Edward Fawcett (18 May 1867 – September 1942 (Note: Sources conflict as to his precise date of death; his Royal Society and British Medical Journal obituaries give 23 September, those in Nature and The Times give 22 September, and that in the Bristol Medico-Chirurgical Journal gives 21 September.)) was a British anatomist and embryologist, known for his research into the mammalian skeleton, particularly the skull and its developmental precursor structure, the chondrocranium. He held the chair in human anatomy at the University of Bristol (1893–1934) and was Dean of the university's Faculty of Medicine (1905–34). He was an elected fellow of the Royal Society (1923) and president of the Anatomical Society of Great Britain and Ireland (1927–29). The physiologist Henry Dale describes him as a "foremost authority on the morphology and development of the mammalian skeleton".

==Education and career==
Fawcett was born on 18 May 1867 at Little Blencoe, near Penrith in Cumberland, to Hannah Maria (née Lambert) and Thomas Fawcett, the headmaster of Blencoe or Blencow Grammar School. He had a younger sister. After attending Blencoe Grammar, he read medicine at the University of Edinburgh (1885–89), where he was inspired by the anatomist William Turner, gaining an MB, CM degree (1889) and later an MD (1906), winning a gold medal for his MD thesis.

He worked as demonstrator in anatomy (1887–89) while studying. On graduation, he entered medical practice but soon left it to become a demonstrator in anatomy at Yorkshire College in Leeds, where he worked for Wardrop Griffith. In 1893 he went to University College, Bristol (the University of Bristol from 1909) to take up the chair of anatomy, becoming the college's first full-time anatomy professor, and also served as Dean of the Faculty of Medicine (1905–34). He was credited with having a significant role in restructuring the medical faculty on the transition to university status in 1909. He held both positions until his retirement in 1934, after which he was made an emeritus professor.

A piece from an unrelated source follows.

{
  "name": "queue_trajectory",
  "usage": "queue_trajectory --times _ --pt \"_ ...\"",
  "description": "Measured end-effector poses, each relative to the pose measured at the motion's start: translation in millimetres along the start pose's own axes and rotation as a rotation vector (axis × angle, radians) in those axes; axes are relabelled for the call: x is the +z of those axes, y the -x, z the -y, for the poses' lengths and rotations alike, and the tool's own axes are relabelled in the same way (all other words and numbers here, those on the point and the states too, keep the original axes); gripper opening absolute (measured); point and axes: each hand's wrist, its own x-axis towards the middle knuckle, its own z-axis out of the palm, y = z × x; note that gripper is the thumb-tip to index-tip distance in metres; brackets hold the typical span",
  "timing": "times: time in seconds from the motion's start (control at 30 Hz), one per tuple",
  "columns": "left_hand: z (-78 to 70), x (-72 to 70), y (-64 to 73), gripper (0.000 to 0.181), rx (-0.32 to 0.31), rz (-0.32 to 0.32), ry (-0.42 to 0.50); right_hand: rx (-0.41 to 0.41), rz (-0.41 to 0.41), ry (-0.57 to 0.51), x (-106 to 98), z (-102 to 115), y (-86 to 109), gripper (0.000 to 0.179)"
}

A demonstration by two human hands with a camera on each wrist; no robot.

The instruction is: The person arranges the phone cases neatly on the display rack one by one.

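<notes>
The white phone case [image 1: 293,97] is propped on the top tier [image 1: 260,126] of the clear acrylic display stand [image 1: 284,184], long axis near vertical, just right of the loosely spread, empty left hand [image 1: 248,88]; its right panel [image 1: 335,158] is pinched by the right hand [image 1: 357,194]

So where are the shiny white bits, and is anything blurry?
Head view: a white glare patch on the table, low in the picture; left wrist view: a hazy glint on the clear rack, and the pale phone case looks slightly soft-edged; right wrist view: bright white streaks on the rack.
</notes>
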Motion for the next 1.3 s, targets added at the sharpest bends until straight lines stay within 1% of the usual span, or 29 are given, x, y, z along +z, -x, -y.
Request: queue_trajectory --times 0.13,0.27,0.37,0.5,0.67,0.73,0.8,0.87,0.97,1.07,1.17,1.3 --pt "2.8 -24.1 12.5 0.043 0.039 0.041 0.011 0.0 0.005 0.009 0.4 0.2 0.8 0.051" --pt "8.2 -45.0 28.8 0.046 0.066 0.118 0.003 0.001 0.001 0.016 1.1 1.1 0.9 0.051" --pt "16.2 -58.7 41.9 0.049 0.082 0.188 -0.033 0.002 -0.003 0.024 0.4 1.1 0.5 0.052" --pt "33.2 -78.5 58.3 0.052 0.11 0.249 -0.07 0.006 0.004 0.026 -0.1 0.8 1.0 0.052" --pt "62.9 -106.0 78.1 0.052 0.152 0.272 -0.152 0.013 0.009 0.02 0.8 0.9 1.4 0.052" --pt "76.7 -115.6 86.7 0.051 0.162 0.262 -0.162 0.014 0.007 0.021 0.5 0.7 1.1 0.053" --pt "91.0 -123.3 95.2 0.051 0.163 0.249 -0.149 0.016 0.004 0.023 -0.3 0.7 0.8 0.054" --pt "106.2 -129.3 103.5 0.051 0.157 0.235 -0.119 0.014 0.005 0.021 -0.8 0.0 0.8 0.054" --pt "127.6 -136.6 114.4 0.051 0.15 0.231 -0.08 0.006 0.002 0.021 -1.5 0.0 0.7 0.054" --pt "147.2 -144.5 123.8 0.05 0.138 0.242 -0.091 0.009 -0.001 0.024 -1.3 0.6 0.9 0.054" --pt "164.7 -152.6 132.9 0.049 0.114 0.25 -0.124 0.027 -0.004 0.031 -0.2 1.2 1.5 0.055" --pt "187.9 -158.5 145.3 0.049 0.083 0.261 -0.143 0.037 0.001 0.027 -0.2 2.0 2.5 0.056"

He served on the General Medical Council and was the president of the Anatomical Society of Great Britain and Ireland (1927–29). (Note: His Times obituary states he was twice president, but this is not supported in other sources.) He delivered the Long Fox Lecture in Bristol (1910) and the Arris and Gale Lecture of the Royal College of Surgeons (1912), and was elected a fellow of the Royal Society in 1923.

==Research==
His research was in anatomy and embryology, particularly osteology. It focused on bone development, including that of the clavicle (shoulder girdle) and sacrum, as well as epiphyses, including those in the skeleton of the head and trunk. He showed, for example, that the clavicle has two separate foci of cartilage formation. His later work, for which he was best known, focused on the bones of the adult skull and particularly on the chondrocranium – the cartilaginous precursor to the skull in the embryo and foetus – of a range of mammals including humans. This research used larger-than-life-sized reconstructions in wax, based on observing consecutive cross-sections under the microscope, a technique developed by the Swiss anatomist, Wilhelm His. It was published in a series of papers in the Journal of Anatomy, which unusually for the time were illustrated with high-quality colour plates. This work was interrupted in 1923 by the development of an inflammatory response to xylol in his hands. His models and slides were destroyed by bombing in 1940–41.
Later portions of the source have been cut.